EXERCISE DESCRIPTION
Your answer should be the full data, transcribed exactly, with no pictures in it.

GIVEN INFORMATION
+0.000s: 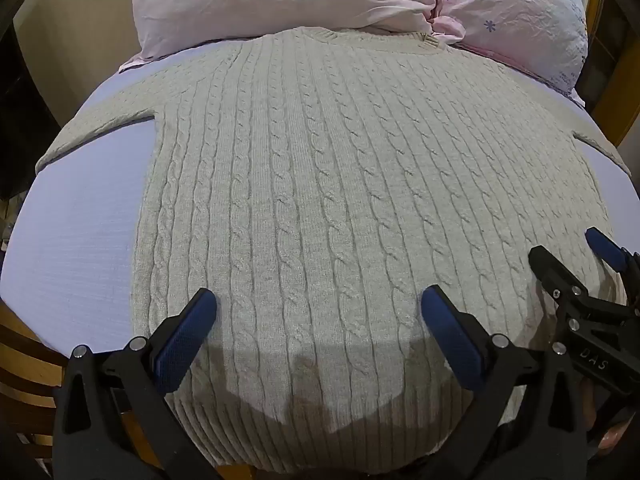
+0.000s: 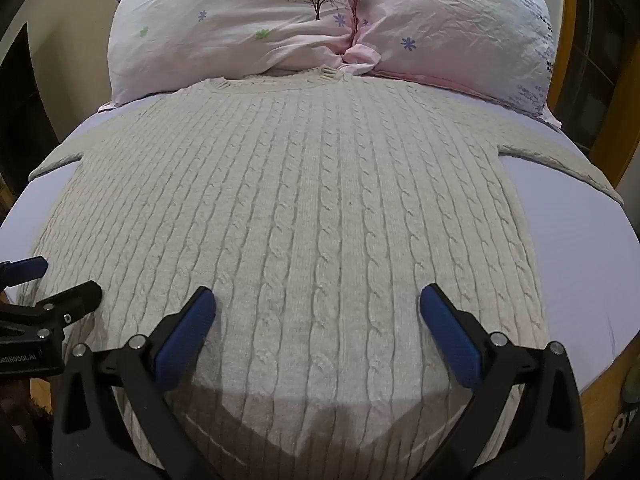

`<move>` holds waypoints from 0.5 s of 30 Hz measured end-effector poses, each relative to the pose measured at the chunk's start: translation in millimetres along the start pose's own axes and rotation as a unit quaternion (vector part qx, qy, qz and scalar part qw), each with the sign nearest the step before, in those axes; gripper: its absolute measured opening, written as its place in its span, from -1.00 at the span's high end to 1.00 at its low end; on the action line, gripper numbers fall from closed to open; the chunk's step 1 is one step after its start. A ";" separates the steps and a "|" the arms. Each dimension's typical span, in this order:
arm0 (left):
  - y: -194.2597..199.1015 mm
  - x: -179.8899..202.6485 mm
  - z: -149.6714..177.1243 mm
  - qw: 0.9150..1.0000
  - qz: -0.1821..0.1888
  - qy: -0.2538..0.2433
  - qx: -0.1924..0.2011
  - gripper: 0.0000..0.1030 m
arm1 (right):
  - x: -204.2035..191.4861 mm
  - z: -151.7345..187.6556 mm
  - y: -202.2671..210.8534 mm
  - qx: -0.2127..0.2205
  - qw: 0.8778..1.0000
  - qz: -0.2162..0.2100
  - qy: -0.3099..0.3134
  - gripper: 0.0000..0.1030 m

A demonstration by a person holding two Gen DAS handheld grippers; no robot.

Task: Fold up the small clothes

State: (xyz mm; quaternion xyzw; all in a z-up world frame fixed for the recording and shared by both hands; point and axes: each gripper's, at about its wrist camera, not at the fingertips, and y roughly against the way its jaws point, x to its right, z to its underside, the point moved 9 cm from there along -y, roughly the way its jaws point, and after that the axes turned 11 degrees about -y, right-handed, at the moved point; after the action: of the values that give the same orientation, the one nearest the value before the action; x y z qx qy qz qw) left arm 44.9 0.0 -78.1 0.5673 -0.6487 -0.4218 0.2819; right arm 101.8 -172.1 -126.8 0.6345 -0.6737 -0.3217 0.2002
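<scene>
sweater (image 1: 320, 184) laid flat on sheet (image 1: 76, 240), collar at 12 | pillows (image 2: 280, 20) at 12 | left gripper (image 1: 319, 312) held spread over hem | right gripper (image 2: 318, 308) likewise spread

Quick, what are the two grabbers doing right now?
Left gripper: open, holding nothing, over the cable-knit sweater.
Right gripper: open, holding nothing, over the same sweater.

Looking forward and down from low over the sweater's (image 1: 320, 184) hem, close, toward the pillows (image 2: 320, 20); left wrist view sitting left of the right one, both sharing sweater, pillows and sheet (image 2: 580, 248)
</scene>
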 end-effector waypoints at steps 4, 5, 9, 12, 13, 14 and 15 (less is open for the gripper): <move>0.1 -0.1 -0.2 1.000 0.000 0.000 0.001 -0.97 | 0.5 -0.1 0.3 0.000 1.000 0.000 0.000 -0.96; 0.1 -0.1 -0.2 1.000 0.000 0.000 0.001 -0.97 | 0.6 -0.2 0.4 0.000 1.000 0.000 0.000 -0.96; 0.1 -0.1 -0.2 1.000 -0.001 0.000 0.002 -0.97 | 1.2 -0.4 0.7 0.000 1.000 -0.001 -0.001 -0.96; 0.1 -0.1 -0.3 1.000 -0.001 0.000 0.002 -0.97 | 1.3 -0.5 0.9 0.001 1.000 -0.001 0.000 -0.96; 0.1 -0.1 -0.3 1.000 -0.001 0.000 0.002 -0.97 | 1.3 -0.6 1.0 0.001 1.000 -0.001 0.000 -0.96; 0.2 -0.1 -0.3 1.000 -0.001 0.000 0.002 -0.97 | 1.4 -0.6 1.1 0.001 1.000 -0.001 0.000 -0.96; 0.1 -0.1 -0.3 1.000 -0.001 0.000 0.002 -0.97 | 1.4 -0.7 1.1 0.001 1.000 -0.001 0.000 -0.96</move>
State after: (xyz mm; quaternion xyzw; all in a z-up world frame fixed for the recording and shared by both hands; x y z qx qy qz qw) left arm 45.1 0.0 -77.8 0.5682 -0.6491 -0.4209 0.2805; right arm 101.3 -173.6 -125.8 0.6351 -0.6736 -0.3213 0.1991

RESULT OF THE EXERCISE
+0.000s: 
+0.000s: 

`<move>` holds waypoints from 0.5 s of 30 Hz measured end-effector poses, each relative to the pose measured at the chunk's start: translation in millimetres along the start pose's own axes and rotation as a unit quaternion (vector part qx, qy, qz and scalar part qw), each with the sign nearest the step before, in those axes; gripper: its absolute measured opening, written as its place in its span, from -1.00 at the span's high end to 1.00 at its low end; on the action line, gripper numbers fall from closed to open; the chunk's step 1 is one step after its start. A ";" separates the steps and a "|" the arms. Each dimension's typical span, in this order:
arm0 (left):
  - y: -194.2597..199.1015 mm
  - x: -179.8899..202.6485 mm
  - z: -149.6714..177.1243 mm
  - qw: 0.9150..1.0000
  - qz: -0.1821..0.1888
  - qy: -0.2538..0.2433
  - qx: -0.1924..0.2011
  - gripper: 0.0000..0.1030 m
arm1 (right):
  - x: -204.2035..191.4861 mm
  - z: -151.7345..187.6556 mm
  - y: -202.2671..210.8534 mm
  - qx: -0.2127..0.2205
  - qw: 0.8778..1.0000
  - qz: -0.2162..0.2100
  - qy: -0.3099..0.3134
  - gripper: 0.0000..0.1030 m

A demonstration by a person holding two Gen DAS handheld grippers; no robot.

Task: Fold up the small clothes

State: (xyz mm; quaternion xyzw; all in a z-up world frame fixed for the recording and shared by both hands; point and axes: each gripper's, at about its wrist camera, not at the fingertips, and y roughly against the way its jaws point, x to its right, z to its underside, the point moved 9 cm from there along -y, roughly the way its jaws point, and after that the axes turned 11 degrees about -y, right-handed, at the moved point; after the action: of the values that give the same orientation, the one nearest the value before the action; x y z qx qy qz qw) left arm 44.9 0.0 -78.1 0.5673 -0.6487 -0.4218 0.2819; right arm 101.8 -172.1 -126.8 0.6345 -0.6737 -0.3217 0.2002
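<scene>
sweater (image 1: 320, 184) laid flat on sheet (image 1: 76, 240), collar at 12 | pillows (image 2: 280, 20) at 12 | left gripper (image 1: 319, 312) held spread over hem | right gripper (image 2: 318, 308) likewise spread

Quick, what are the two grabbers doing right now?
Left gripper: open, holding nothing, over the cable-knit sweater.
Right gripper: open, holding nothing, over the same sweater.

Looking forward and down from low over the sweater's (image 1: 320, 184) hem, close, toward the pillows (image 2: 320, 20); left wrist view sitting left of the right one, both sharing sweater, pillows and sheet (image 2: 580, 248)
</scene>
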 end-effector waypoints at steps 4, 5, 9, 12, 13, 14 and 15 (less is open for the gripper): <move>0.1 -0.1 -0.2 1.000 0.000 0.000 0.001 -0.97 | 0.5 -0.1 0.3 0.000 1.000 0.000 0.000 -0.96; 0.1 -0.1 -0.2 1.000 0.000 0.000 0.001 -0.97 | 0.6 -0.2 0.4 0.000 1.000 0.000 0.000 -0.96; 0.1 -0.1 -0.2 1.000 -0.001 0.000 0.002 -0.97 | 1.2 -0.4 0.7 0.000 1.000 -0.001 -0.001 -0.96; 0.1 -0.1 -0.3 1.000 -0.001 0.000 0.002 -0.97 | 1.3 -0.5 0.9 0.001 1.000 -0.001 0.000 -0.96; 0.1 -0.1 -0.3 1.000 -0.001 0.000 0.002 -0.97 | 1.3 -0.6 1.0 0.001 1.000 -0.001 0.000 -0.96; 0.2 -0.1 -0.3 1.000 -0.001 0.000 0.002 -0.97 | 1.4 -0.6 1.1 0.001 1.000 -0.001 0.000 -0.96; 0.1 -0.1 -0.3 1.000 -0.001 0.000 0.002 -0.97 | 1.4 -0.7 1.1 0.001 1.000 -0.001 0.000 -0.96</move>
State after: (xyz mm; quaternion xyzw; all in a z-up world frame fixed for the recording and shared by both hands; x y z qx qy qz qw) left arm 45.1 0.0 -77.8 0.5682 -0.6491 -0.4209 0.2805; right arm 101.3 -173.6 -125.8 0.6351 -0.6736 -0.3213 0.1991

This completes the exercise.